Something Wilder(90)
Laughing, Leo stood and moved to the kitchen to grab a fresh bottle. He had happily spent five hundred dollars on a case of champagne that his girlfriend and her best friend wouldn’t appreciate. Most nights it was just the two of them. Leo cooked while Lily wrapped up the evening chores in the stables, and they clinked the necks of their beer bottles together over the long knobby table in the expansive dining room, curling up with books or a movie after all the work was done. No matter what their bank statements now said, Leo had fully—and blissfully—embraced the simple life.
Tonight was special, though. They would transition to beer at some point—all signs pointed to debauchery ahead—but for a reunion like this, bubbles were called for. Walter had flown in from New York that morning; Nic had driven over from… well, next door. Last week she’d closed the deal on the fifty acres of sagebrush and riverbank adjoining Wilder Ranch.
“To Nicole being a landowner,” Lily said, refilling their glasses for a proper toast.
Clink.
“To Leo and Lily reopening Wilder Ranch,” Walt added.

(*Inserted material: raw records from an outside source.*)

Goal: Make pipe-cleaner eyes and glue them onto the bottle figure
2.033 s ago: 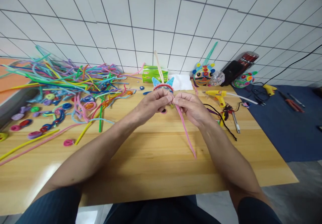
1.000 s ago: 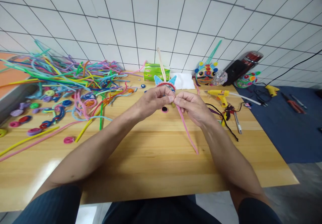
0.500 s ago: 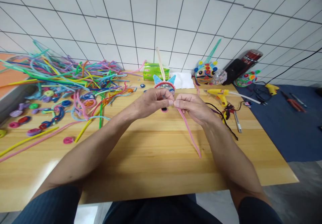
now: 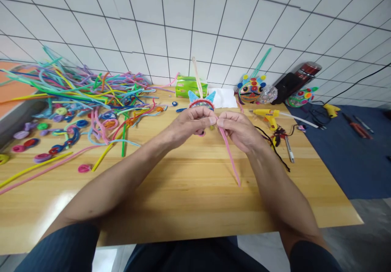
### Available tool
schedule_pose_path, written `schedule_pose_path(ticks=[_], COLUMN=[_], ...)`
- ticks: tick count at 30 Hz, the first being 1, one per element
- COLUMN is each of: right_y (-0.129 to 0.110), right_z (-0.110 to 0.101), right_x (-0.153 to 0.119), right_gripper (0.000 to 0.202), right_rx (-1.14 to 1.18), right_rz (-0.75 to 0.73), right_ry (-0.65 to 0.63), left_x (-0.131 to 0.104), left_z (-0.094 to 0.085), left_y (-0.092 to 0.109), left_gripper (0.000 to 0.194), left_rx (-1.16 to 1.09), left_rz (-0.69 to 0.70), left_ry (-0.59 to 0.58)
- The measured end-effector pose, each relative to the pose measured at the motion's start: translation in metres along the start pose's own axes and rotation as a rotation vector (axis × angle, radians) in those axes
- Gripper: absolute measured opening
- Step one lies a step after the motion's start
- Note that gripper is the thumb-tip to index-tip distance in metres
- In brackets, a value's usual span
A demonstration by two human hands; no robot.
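Observation:
A pink pipe cleaner (image 4: 230, 156) is pinched at its upper end between both hands, and its free length hangs down toward me above the wooden table. My left hand (image 4: 194, 126) closes thumb and fingers on the tip from the left. From the right, my right hand (image 4: 236, 128) pinches the same strand, its thumb almost touching the left thumb. Directly behind my hands is a round craft piece with blue pointed ears (image 4: 202, 100); my fingers hide its lower part.
Pipe cleaners (image 4: 100, 88) are heaped at the back left, with coiled pieces in front. A green tissue pack (image 4: 186, 86) and a decorated craft head (image 4: 252, 88) stand by the wall. A yellow glue gun (image 4: 269, 118) and black cords lie right of my hands.
Both hands have shifted slightly right with the pink pipe cleaner. Its lower end has swung a little to the left and up.

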State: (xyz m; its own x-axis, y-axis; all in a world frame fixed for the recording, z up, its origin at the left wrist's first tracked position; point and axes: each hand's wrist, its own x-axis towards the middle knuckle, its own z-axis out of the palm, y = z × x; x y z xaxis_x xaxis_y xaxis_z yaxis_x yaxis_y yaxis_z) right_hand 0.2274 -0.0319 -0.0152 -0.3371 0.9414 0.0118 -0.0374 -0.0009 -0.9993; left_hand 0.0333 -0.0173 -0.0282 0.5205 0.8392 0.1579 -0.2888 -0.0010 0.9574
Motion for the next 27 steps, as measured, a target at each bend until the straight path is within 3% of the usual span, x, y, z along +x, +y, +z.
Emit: schedule_pose_path(ticks=[4, 7, 11, 16, 18, 20, 27], right_y=[-0.003, -0.003, -0.001, 0.004, 0.004, 0.003, -0.003], right_z=[-0.005, -0.004, 0.0, 0.008, 0.007, 0.005, -0.005], right_x=[-0.003, -0.004, -0.004, -0.001, -0.001, 0.0, -0.003], right_gripper=[0.023, 0.025, 0.035, 0.045, 0.045, 0.042, 0.028], right_rx=[-0.087, -0.098, -0.074, -0.036, -0.02, -0.011, -0.121], right_rz=[0.029, 0.021, -0.015, -0.077, -0.074, -0.055, -0.001], right_ry=[-0.103, -0.132, -0.066, 0.059, 0.068, 0.056, -0.045], left_x=[0.001, 0.001, -0.001, -0.002, -0.002, -0.001, 0.001], left_z=[-0.016, -0.019, -0.011, 0.011, 0.015, 0.014, -0.009], left_y=[0.014, 0.019, 0.013, -0.009, -0.015, -0.015, 0.009], left_gripper=[0.028, 0.026, 0.032, 0.042, 0.044, 0.045, 0.028], left_rx=[0.333, 0.401, 0.227, -0.242, -0.324, -0.263, 0.307], left_rz=[0.054, 0.094, 0.094, -0.029, -0.055, -0.041, 0.125], left_ry=[-0.153, -0.178, -0.06, 0.131, 0.162, 0.142, -0.063])
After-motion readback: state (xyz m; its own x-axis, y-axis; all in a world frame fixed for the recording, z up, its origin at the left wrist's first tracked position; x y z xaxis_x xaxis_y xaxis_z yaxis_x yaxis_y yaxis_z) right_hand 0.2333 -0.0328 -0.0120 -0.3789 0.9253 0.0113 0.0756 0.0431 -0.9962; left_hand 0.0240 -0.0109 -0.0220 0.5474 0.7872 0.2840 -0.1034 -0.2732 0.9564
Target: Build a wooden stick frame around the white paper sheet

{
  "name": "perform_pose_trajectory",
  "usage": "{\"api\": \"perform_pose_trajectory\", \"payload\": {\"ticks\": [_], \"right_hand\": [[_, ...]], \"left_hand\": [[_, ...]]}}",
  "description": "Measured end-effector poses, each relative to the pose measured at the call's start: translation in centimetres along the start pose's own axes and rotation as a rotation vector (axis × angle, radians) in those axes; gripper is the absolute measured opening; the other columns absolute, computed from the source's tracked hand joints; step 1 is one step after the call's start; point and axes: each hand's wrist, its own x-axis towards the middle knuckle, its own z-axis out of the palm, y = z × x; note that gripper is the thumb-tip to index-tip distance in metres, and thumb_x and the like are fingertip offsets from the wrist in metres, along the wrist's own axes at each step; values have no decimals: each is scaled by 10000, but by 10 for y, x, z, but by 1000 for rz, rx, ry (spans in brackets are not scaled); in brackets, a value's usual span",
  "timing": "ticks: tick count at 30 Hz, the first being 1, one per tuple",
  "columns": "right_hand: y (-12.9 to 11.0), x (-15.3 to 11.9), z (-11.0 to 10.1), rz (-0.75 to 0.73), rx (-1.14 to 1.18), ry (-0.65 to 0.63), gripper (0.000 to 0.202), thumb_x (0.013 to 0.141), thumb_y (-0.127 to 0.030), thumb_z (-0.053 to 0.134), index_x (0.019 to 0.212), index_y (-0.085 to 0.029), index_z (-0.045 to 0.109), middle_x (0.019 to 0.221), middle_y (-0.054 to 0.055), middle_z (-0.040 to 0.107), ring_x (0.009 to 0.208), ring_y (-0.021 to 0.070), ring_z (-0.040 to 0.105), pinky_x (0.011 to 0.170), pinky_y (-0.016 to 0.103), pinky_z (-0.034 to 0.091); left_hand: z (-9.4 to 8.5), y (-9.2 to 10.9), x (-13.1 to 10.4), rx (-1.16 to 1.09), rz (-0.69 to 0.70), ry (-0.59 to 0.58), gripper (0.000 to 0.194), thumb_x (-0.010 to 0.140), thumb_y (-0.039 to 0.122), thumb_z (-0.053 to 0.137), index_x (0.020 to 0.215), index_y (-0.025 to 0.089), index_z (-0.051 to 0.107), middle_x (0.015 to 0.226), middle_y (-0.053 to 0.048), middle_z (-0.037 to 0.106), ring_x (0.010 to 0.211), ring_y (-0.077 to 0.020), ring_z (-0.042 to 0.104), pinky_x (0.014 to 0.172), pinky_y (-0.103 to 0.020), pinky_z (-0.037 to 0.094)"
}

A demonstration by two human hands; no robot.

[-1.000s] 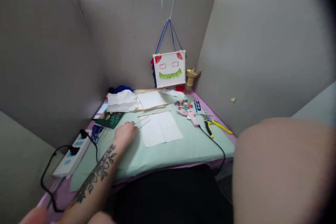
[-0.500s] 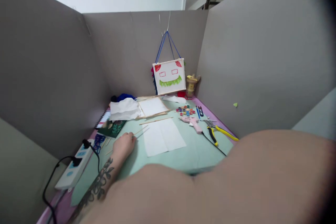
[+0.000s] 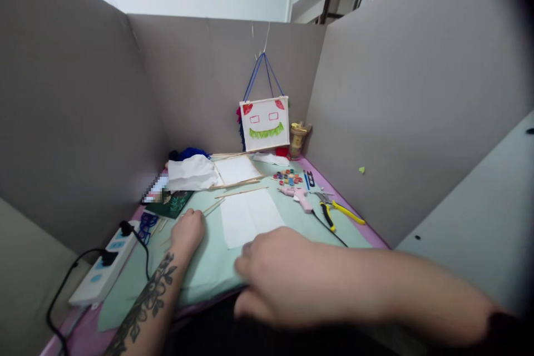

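My left hand (image 3: 188, 231) rests on the green table cover, its fingers closed on a thin wooden stick (image 3: 214, 207) that sticks out to the upper right. Beside it lies a creased white paper sheet (image 3: 252, 217), with another thin stick (image 3: 242, 192) across its top edge. Over the near side of the table hangs my right hand (image 3: 275, 275), slightly blurred, thumb and fingers apart and nothing visible between them. It covers the paper's near right corner. Farther back is a stick frame with white paper (image 3: 237, 170), partly under a crumpled white cloth (image 3: 192, 172).
A pink glue gun (image 3: 298, 198), yellow-handled pliers (image 3: 327, 214) and small paint pots (image 3: 287, 177) lie to the right. A power strip (image 3: 104, 267) with black cables stands left. A decorated hanging (image 3: 265, 122) hangs before the grey back panel (image 3: 187, 83); grey panels flank the table.
My right arm has dropped from close in front of the camera, and my right hand now shows above the table's near edge. The view has shifted slightly; my left hand still holds the stick.
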Motion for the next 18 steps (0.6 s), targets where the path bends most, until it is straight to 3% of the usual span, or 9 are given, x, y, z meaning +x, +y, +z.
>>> {"api": "perform_pose_trajectory", "payload": {"ticks": [2,3,5,8,12,15,18], "right_hand": [[45,1,15,300,-131,-168,326,798,-452,598,851,-144,691,818,137,702,742,266,654,612,324,449],[71,0,26,486,-173,-167,306,811,-414,590,884,-133,686,884,156,699,806,281,652,642,330,453],[121,-3,51,776,-211,-66,300,845,-354,543,985,-113,654,1005,184,668,941,295,622,711,342,451],[183,-11,81,1030,-230,139,368,855,-340,526,1131,-98,555,1132,198,604,1069,307,556,801,358,423],[223,-13,99,1131,-135,135,383,823,-301,571,1131,-82,511,1067,203,623,1009,310,583,775,348,415],[231,-8,106,1148,-55,128,346,837,-258,533,1140,-95,494,1011,185,644,923,282,618,721,328,418],[230,-5,113,1164,-26,191,347,865,-214,465,1187,-86,456,1088,197,612,962,263,607,747,312,411]], "left_hand": [[2,-3,1,-17,5,14,338,835,63,308,926,122,629,949,-143,606,897,-261,609,689,-322,437],[3,-4,1,-25,5,22,350,820,43,311,936,121,632,948,-143,602,899,-264,606,694,-325,438],[6,-5,2,-30,10,43,376,804,24,311,960,123,638,941,-141,597,903,-270,599,701,-332,441],[9,-3,3,-48,20,101,387,825,57,322,1042,134,632,962,-133,599,920,-270,589,719,-335,448],[8,0,2,-122,8,229,387,877,152,333,1177,169,576,1073,-102,598,961,-227,577,807,-307,448],[8,1,1,-153,28,235,369,893,183,324,1163,188,577,1085,-78,604,971,-202,577,843,-280,438],[11,0,2,-167,89,216,357,901,206,318,1135,202,587,1064,-68,609,968,-197,581,827,-271,443]]}}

“Next summer,” Leo quickly clarified, his voice a little tight under the awareness of everything that still had to be done. Buy horses, train them, outfit the lodge and cabins for guests, hire staff. And, of course, take a couple of trips overseas.
It was the compromise they’d made with her dead father: at least two months every year spent making her world bigger.
Clink.
Leo’s smile softened, and that thing that had been knotted inside Lily as long as her earliest memory seemed to loosen a tiny bit more. I love you, his expression said. I’m not ever going to leave you. Maybe by the time next summer rolled around, it would sink in that this was real and that anxious knot inside her would be a loose rope, or even better still, a skein of cashmere, a soft strand of silk.
“Are you going to let us see that letter?” Walt asked, and at her nod, Leo stood, disappearing into the office and returning with the folded yellowed sheet.
Walter took the paper from him. “How many times have you read it?”
“Probably a thousand.” Lily chewed her lip for a beat before adding, “It’s going to take some time for it all to feel real.”
“I bet.” She watched Walter read, feeling like she knew the contents well enough to track the words as his eyes moved across the page.
Dear Lily,
If you’re reading this, it means we’ve finished the trip and you’re about to open a box with your future inside. I hope you enjoyed this adventure. It’s taken me a few years to get this right, and now that you’re reading it, I hope we can say that we had the time of our lives.
But knowing how much you grew to hate my riddles and seeing as how I’m probably standing right behind you as you read this, I also hope you don’t turn around and wallop me for making you do it. This old dog loves his familiar tricks, and I can’t tell you how proud I am that we did this together.
I think this is the first time I’ve left you a note you didn’t have to decode. Ha! Even I don’t want to spend that much time translating something. Besides, if you’ve found this, you’ve earned the right to an easy read. (And even if I could say all this in person, you know I’m not very good at it.)
Do you remember when you were little, I used to call you Grasshopper? You would hop from spot to spot in the front yard, swearing that you had to land on a stick or you’d melt into the lava. Back then you liked the treasure hunting, too. You were my little sidekick.
I think you stopped liking all that stuff when your mom left. I get it. Maybe it would have happened anyway as you got older, but I imagine her leaving had a lot to do with why you started hating what I love. You always loved horses, but once upon a time you loved hiking and treasure hunting, too. I wanted you to get back into it, but I get why you didn’t. It took your mom away from us, and it took me away from you, too. I couldn’t ever resist it, though, and I know you have something you love just as much, so I hope someday you’ll understand.
I found most of this money about a month after your mom left. You were at the ranch with your uncle Dan. I didn’t have a plan. I wandered in places I’d never been before. I even got lost once or twice. I made my way into that final cave, and there it was, all this cash, all these old coins, packed up in about fifteen dusty wooden crates. Honest to God. The first time in my life I went out into the desert without a thirst for treasure was when I found the one thing I’d been searching for my whole life.
It took me a few weeks to get it all out of there, and then I didn’t know what to do with it. Part of me thought, “This is when Lily and I start a new life of our own choosing,” but even by then, I think we would have chosen different things. I would have wanted to keep searching the land for something to surprise me. You would have wanted to stay put with your horses.
But then that got me thinking, too, “Has she ever had a choice? Is this what she would choose if she’d seen the world beyond this border?”
I hope all of this makes you understand why I sold the ranch. That place never made me feel anything but trapped. I know you love it there, but I don’t want to feel tied to that land anymore, and I don’t want you to simply fall into your fate. That’s my decision and I stand by it. I want to tell you something important, and maybe if we’ve made it through this crazy hunt together and you’re still reading, there’s a chance you’ll hear it.